EXERCISE GOAL. Among the entries below, please repeat exactly and only the lines from the line containing "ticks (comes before" to the line containing "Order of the", both lines included.

Start of SOURCE DATA

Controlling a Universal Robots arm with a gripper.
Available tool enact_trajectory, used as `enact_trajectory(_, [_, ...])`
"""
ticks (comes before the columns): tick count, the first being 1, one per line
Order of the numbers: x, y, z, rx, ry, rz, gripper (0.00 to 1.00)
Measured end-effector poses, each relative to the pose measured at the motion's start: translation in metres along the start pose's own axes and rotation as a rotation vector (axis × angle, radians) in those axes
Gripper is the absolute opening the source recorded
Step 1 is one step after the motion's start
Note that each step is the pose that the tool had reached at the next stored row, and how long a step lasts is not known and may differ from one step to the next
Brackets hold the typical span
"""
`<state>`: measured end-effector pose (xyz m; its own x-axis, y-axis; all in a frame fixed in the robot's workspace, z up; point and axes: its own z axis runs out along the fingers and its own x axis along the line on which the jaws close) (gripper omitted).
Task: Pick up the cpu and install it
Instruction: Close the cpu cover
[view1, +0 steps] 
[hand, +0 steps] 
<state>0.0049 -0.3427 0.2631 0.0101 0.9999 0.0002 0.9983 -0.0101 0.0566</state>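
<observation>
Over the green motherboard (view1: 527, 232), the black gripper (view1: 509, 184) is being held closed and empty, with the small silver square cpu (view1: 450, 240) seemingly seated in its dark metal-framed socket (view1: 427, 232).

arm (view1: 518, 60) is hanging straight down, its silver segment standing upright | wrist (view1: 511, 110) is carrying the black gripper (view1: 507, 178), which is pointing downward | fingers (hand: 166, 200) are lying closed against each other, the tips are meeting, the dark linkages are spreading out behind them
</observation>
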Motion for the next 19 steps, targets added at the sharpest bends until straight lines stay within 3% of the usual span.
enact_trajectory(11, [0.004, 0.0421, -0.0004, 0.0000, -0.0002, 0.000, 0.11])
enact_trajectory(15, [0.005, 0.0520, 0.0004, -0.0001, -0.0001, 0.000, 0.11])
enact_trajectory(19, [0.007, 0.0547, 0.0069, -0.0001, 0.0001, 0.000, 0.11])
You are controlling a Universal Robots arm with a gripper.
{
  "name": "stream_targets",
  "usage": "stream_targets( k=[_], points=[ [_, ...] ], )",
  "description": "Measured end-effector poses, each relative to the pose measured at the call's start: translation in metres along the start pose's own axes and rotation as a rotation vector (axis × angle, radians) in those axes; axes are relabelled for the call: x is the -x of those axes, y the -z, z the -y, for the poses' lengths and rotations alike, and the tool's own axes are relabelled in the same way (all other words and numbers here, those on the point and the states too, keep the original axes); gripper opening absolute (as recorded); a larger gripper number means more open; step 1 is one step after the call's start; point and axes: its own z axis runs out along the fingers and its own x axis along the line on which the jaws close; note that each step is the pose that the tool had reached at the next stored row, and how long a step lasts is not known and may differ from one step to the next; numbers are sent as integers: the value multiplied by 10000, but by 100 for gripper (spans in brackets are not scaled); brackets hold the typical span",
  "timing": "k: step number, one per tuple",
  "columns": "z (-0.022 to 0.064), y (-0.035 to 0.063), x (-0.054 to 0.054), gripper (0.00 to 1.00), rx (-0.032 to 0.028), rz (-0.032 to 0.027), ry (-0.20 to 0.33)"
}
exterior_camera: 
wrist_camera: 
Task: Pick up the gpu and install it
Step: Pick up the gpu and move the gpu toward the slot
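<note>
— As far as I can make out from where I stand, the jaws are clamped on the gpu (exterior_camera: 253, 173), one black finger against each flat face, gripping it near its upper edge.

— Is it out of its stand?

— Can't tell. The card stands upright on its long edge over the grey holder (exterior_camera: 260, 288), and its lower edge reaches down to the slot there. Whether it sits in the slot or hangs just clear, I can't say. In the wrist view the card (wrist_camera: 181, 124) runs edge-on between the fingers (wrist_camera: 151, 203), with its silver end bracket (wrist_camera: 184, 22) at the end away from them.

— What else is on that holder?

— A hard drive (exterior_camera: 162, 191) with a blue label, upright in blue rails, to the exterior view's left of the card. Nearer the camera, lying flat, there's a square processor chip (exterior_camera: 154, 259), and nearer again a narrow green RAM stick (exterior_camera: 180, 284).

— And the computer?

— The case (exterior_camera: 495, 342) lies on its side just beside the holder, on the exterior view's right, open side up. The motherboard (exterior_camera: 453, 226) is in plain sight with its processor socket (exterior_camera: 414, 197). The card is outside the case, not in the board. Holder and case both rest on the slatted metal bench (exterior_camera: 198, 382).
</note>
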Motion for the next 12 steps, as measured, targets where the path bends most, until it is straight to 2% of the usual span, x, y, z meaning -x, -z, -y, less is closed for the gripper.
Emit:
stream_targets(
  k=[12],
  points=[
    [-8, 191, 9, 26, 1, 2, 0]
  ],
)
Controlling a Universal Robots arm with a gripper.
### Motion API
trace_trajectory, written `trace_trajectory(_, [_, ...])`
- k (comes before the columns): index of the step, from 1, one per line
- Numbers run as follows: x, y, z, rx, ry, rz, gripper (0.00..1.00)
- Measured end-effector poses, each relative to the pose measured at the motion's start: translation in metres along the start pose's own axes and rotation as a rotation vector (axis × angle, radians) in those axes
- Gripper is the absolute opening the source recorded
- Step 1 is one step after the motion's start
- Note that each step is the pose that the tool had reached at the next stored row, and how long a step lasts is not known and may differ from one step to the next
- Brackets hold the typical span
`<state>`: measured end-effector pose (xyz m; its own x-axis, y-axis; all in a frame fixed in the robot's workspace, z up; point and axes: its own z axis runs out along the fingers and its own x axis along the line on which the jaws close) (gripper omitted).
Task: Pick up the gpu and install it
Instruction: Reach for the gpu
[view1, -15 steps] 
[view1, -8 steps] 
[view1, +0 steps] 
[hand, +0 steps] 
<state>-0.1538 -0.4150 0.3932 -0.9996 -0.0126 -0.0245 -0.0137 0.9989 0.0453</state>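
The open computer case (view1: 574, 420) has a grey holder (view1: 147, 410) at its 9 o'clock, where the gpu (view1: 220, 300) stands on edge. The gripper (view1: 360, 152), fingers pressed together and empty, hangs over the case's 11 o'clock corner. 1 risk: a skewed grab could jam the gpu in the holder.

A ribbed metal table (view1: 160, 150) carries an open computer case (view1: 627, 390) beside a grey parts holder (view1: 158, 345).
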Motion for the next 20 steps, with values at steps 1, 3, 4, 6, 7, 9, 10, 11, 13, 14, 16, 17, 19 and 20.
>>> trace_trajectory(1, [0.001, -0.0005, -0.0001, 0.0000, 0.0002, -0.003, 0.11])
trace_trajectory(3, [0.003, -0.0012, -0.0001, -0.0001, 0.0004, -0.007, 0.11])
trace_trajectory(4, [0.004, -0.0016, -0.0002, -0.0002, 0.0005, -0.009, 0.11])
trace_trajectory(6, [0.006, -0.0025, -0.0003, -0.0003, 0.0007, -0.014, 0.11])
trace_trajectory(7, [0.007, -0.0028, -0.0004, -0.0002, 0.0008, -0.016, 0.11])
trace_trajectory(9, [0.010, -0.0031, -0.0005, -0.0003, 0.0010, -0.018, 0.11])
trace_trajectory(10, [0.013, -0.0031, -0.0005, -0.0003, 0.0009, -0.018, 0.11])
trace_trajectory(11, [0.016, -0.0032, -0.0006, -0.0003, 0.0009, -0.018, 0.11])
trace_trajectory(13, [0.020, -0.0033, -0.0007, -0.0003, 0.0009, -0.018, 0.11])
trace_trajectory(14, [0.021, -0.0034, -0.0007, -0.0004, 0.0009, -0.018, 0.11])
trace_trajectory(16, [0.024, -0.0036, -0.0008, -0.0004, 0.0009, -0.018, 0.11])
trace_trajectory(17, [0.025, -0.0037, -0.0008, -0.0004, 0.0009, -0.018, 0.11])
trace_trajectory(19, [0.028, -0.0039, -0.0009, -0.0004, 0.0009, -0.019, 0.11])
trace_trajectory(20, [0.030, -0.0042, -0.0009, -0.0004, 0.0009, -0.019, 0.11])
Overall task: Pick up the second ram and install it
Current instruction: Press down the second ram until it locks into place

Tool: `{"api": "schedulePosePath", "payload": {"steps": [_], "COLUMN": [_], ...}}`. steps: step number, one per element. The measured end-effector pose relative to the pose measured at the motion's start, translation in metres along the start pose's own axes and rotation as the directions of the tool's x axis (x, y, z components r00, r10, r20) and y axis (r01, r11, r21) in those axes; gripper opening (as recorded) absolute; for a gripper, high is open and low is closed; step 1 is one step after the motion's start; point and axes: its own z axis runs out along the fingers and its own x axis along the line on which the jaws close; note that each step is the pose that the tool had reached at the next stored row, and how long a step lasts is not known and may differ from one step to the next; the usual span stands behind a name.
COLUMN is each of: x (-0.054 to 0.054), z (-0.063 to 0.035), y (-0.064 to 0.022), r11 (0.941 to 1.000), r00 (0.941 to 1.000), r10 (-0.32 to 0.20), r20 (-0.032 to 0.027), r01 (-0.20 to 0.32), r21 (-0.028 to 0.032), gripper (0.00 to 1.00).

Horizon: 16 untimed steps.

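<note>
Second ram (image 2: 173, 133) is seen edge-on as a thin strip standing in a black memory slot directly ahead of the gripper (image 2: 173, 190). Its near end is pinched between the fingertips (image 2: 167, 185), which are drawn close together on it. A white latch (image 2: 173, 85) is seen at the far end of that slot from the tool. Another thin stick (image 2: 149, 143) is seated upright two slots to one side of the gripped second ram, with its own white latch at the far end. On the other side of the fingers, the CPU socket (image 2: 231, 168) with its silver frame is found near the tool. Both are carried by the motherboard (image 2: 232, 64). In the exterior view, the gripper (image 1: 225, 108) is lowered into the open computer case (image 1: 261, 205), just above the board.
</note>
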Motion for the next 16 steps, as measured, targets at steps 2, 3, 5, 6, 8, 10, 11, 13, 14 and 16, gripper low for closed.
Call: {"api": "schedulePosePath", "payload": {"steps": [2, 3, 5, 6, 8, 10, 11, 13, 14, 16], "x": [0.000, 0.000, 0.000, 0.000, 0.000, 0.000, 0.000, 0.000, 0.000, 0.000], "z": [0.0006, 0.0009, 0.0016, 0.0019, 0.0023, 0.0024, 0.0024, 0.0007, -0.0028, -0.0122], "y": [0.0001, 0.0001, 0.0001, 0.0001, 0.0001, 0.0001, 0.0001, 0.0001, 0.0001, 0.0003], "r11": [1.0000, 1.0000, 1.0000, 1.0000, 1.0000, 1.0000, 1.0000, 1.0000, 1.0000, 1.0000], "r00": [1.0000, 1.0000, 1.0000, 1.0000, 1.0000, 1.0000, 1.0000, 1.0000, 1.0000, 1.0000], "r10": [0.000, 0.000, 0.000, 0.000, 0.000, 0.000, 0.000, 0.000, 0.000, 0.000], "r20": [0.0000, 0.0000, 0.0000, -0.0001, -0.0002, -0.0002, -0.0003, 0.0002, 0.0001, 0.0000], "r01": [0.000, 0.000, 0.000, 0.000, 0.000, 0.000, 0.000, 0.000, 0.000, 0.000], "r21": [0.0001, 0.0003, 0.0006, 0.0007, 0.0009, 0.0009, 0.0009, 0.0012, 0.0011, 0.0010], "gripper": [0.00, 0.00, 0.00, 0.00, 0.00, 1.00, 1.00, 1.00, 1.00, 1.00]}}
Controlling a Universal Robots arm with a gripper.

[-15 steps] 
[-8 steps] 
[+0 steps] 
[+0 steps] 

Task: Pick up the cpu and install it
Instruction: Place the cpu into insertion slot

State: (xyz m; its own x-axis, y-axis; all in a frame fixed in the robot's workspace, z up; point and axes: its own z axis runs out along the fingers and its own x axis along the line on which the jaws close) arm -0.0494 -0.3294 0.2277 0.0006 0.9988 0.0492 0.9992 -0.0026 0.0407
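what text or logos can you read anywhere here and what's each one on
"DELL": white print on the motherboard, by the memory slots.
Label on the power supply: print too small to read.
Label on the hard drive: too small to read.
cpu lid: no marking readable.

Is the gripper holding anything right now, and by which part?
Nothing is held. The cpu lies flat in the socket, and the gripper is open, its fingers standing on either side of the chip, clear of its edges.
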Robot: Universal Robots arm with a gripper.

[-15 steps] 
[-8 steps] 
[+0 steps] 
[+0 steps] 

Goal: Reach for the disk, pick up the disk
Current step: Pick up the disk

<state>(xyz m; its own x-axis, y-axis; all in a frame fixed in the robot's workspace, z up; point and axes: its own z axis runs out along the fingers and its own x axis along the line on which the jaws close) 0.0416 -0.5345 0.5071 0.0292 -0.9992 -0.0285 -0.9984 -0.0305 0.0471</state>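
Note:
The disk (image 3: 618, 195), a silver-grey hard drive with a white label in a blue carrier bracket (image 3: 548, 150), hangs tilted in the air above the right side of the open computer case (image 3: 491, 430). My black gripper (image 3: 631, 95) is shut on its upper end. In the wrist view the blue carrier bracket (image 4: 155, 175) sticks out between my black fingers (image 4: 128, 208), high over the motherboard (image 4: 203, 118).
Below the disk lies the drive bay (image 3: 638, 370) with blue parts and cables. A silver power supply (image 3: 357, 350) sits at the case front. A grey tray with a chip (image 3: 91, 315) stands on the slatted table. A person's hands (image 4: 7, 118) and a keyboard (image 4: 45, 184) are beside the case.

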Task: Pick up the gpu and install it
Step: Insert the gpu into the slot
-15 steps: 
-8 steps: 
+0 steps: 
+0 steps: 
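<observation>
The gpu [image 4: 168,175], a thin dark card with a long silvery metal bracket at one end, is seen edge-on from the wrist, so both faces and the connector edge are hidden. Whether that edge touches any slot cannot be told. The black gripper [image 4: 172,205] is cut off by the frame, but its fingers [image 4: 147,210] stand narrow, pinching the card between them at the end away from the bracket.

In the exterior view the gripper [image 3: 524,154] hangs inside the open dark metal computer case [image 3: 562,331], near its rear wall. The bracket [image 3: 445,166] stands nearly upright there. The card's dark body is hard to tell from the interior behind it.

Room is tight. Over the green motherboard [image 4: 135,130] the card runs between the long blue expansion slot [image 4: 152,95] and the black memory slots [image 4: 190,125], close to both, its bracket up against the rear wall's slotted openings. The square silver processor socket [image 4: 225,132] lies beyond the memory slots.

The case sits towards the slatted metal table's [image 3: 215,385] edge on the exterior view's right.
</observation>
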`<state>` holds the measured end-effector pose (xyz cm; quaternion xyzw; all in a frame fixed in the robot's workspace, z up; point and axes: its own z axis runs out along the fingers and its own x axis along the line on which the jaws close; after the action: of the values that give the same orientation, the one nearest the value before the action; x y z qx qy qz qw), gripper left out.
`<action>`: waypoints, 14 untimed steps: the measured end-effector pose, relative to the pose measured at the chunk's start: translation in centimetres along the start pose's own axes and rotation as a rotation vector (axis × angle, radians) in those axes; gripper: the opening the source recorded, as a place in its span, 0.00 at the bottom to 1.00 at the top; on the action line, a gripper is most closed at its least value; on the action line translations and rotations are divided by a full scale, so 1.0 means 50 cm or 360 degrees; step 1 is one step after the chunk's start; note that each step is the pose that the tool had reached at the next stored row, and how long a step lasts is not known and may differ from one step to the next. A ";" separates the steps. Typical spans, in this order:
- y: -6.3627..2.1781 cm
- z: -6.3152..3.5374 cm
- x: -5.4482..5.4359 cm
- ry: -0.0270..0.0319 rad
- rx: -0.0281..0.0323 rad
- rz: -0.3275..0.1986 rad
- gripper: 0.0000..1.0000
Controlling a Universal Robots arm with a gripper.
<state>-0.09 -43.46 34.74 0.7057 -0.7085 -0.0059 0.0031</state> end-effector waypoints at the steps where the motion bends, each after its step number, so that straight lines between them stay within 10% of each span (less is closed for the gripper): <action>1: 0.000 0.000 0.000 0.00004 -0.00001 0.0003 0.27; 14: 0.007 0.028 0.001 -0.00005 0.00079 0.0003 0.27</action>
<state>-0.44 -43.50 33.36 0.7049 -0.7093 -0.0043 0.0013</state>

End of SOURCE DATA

EXPECTED OUTPUT.
ticks (comes before the columns): tick count, the first being 1, one per line
Order of the numbers: x, y, z, rx, ry, rz, gripper (0.00 to 1.00)

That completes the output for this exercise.